**Task statement**
From the listing below, output only the lines starting at the line that has "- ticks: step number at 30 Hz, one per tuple" and ending at the line that has "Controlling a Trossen", exactly as they appear, ends included.

**Recorded information**
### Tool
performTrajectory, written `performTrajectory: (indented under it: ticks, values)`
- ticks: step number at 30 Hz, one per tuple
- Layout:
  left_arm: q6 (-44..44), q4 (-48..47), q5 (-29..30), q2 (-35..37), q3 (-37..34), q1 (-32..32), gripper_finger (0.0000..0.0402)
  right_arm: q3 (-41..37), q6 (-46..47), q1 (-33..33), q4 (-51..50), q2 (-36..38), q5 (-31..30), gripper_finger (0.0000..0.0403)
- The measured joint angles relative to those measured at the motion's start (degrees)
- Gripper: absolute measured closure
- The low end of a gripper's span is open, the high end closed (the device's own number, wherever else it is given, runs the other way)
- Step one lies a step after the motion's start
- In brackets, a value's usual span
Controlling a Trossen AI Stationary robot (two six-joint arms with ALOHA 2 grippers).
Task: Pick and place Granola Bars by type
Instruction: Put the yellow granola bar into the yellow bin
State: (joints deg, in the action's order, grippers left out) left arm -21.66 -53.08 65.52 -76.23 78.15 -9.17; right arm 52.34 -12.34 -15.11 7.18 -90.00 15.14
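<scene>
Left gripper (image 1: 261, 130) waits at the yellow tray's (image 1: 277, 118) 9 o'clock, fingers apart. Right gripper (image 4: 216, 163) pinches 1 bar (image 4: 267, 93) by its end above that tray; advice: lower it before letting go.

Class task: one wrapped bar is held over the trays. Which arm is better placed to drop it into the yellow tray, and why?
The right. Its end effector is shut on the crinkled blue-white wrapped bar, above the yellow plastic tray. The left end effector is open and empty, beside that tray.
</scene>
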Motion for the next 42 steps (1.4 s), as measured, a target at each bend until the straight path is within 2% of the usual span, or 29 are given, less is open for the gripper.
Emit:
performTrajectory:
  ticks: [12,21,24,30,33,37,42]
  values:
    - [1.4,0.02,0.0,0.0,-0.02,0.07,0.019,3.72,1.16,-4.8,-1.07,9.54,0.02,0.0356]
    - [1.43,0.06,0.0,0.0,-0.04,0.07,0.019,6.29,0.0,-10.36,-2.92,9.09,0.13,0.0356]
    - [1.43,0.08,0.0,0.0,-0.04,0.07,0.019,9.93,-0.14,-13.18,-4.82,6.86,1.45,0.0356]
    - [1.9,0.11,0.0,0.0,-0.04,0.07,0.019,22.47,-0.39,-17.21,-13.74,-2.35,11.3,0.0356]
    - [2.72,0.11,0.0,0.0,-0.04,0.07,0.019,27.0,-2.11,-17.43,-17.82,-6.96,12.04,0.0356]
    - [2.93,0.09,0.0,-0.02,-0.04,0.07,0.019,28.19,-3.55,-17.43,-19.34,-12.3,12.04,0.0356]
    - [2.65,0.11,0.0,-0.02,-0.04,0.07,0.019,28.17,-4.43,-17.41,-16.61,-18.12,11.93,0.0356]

**Reply to the exercise**
- ticks: step number at 30 Hz, one per tuple
- Layout:
  left_arm: q6 (-44..44), q4 (-48..47), q5 (-29..30), q2 (-35..37), q3 (-37..34), q1 (-32..32), gripper_finger (0.0000..0.0402)
  right_arm: q3 (-41..37), q6 (-46..47), q1 (-33..33), q4 (-51..50), q2 (-36..38), q5 (-31..30), gripper_finger (0.0000..0.0403)
- The measured joint angles relative to those measured at the motion's start (degrees)
- Gripper: absolute measured closure
- The low end of a gripper's span is open, the high end closed (the device's own number, wherever else it is given, runs the other way)
- Step one lies a step after the motion's start
- In brackets, a value's usual span
Controlling a Trossen AI Stationary robot (two six-joint arms with ALOHA 2 grippers).

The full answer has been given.